This Preprint has no visible version.
Download PreprintWetlands provide a great variety of environmental services to society, but they are currently globally threatened by human activities. We evaluated the effects of anthropogenic disturbances on the ecological quality of semiarid wetlands from central Spain (La Mancha Húmeda) through the natural abundance of isotopes (13C and 15N) of aquatic plants. We measured water quality and also compiled historical information about land-use and socioeconomic characteristics at local (100 m around the lagoon) and regional (sub-basin) scales. We then related this information to isotopic signatures of three types of aquatic plants: (i) charophytes, (ii) marginal aquatic macrophytes and (iii) vascular plants. Aquatic plants exposed to high levels of nitrogen showed very low δ13C values, consistent with negative physiological effects. Vascular aquatic plants were the group that best reflected the effects of nutrient enrichment in wetlands and lagoons through significant correlations between their δ15N values and total nitrogen and phosphorus concentrations in water. Demographic factors did not exert a clear influence on aquatic plant isotopic signatures, although we observed inverse correlations between the coverage of natural vegetation at regional scale and δ13C of marginal plants and δ15N of vascular plants. Furthermore, the isotopic signatures of Phragmites australis, present in 96% of the studied la-goons, were not significantly correlated with any of the environmental quality variables evaluated.
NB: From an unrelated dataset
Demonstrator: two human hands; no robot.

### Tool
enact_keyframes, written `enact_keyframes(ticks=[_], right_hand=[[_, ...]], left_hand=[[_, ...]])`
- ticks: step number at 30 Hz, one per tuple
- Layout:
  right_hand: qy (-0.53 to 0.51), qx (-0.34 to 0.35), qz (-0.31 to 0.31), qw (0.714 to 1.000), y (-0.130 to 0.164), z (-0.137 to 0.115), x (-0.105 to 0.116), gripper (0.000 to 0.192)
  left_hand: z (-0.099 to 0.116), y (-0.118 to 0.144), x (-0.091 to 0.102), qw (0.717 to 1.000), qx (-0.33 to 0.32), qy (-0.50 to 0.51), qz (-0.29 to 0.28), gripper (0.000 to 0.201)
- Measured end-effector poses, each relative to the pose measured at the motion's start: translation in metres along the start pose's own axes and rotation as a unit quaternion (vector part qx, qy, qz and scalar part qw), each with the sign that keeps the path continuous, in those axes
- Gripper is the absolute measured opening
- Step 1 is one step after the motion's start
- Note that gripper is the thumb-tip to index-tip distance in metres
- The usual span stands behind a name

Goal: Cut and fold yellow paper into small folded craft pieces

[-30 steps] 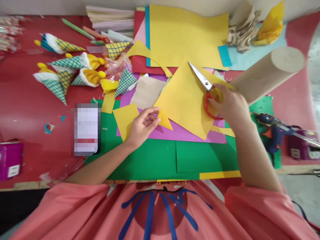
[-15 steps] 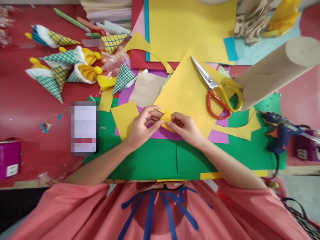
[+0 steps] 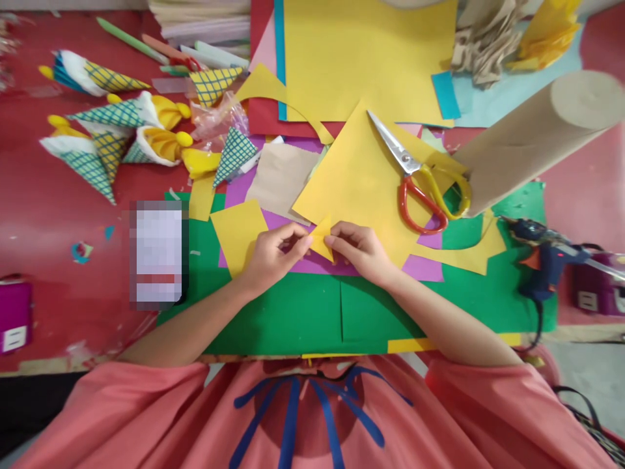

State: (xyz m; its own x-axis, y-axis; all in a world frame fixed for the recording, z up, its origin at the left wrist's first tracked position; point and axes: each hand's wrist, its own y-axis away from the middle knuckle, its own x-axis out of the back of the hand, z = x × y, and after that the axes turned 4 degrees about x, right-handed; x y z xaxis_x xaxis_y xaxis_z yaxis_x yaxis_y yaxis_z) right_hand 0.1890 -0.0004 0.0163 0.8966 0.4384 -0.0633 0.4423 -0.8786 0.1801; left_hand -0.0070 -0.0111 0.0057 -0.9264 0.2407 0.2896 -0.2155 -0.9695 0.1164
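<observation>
Between my two hands is a small piece of yellow paper [image 3: 321, 240], pointed at the top and bottom. My left hand [image 3: 278, 254] pinches its left side between thumb and fingers. On its right edge, my right hand [image 3: 361, 251] grips it the same way. Under and behind the hands lie a larger yellow sheet [image 3: 349, 176] and purple paper [image 3: 312, 264]. Scissors [image 3: 413, 172] with one red and one yellow handle rest partly open on the yellow sheet. A yellow square [image 3: 237, 228] lies beside my left hand, and a brown paper piece [image 3: 280, 179] lies behind it.
Green sheets [image 3: 288, 319] cover the front of the red table. A blue glue gun [image 3: 544, 267] and a brown paper roll [image 3: 532, 143] are at right. Several checked cones [image 3: 92, 163] lie at left, behind a blurred phone [image 3: 159, 254]. A stack of yellow sheets [image 3: 366, 58] is at the back.
The small yellow paper has turned and now shows a wider, pointed shape between my hands. My left fingers have drawn closer together on its edge. The view has shifted slightly.
</observation>
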Motion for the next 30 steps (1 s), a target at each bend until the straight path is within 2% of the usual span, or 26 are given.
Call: enact_keyframes(ticks=[11, 14, 17, 20, 22, 24, 25, 27, 29, 30], right_hand=[[-0.057, 0.0, 0.009, 0.998, -0.003, 0.003, 0.002, 0.03], [-0.064, -0.001, 0.023, 0.998, -0.003, 0.005, 0.002, 0.029], [-0.068, 0.006, 0.077, 0.995, -0.002, 0.006, 0.001, 0.026], [-0.03, 0.043, 0.163, 0.985, -0.002, 0.004, 0.004, 0.029], [0.045, 0.075, 0.199, 0.976, -0.003, 0.004, 0.01, 0.016], [0.144, 0.1, 0.215, 0.961, -0.006, 0.005, 0.016, 0.006], [0.19, 0.111, 0.217, 0.951, -0.007, 0.006, 0.019, 0.005], [0.254, 0.141, 0.21, 0.933, -0.011, 0.008, 0.024, 0.008], [0.287, 0.174, 0.196, 0.921, -0.013, 0.01, 0.026, 0.013], [0.3, 0.185, 0.187, 0.917, -0.014, 0.011, 0.027, 0.016]], left_hand=[[0.006, -0.002, -0.001, 0.999, 0.024, 0.046, 0.015, 0.027], [0.003, -0.001, 0.0, 0.998, 0.015, 0.067, -0.002, 0.026], [0.0, 0.001, -0.001, 0.994, -0.007, 0.108, 0.0, 0.028], [-0.003, 0.001, 0.0, 0.992, -0.046, 0.109, 0.053, 0.032], [-0.004, -0.003, 0.005, 0.989, -0.088, 0.06, 0.098, 0.029], [-0.006, -0.009, 0.016, 0.982, -0.131, -0.041, 0.134, 0.024], [-0.006, -0.013, 0.023, 0.974, -0.147, -0.106, 0.134, 0.024], [-0.007, -0.021, 0.037, 0.941, -0.173, -0.27, 0.104, 0.029], [-0.006, -0.025, 0.049, 0.9, -0.133, -0.412, 0.052, 0.037], [-0.006, -0.026, 0.053, 0.884, -0.12, -0.449, 0.049, 0.041]])
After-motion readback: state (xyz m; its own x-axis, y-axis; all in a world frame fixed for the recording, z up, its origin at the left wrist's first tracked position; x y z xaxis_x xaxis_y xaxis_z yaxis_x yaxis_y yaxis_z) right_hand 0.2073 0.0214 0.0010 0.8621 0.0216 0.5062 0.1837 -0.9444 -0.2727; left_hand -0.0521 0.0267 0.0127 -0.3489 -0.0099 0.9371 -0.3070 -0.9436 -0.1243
Although δ13C signatures of Typha dominguensis and Cladium mariscus increased significantly due to changes in water quality, their narrow isotopic variability at the regional scale limits their use as a bioindicators of environmental changes in this wetland system. Finally, we propose the use of δ15N measured in the vascular plant Salicornia sp. as the most suitable bio-indicator of anthropogenic impacts in La Mancha Húmeda region, a highly emblematic system of semiarid Mediterranean wetlands that is unique in the Mediterranean region of Europe.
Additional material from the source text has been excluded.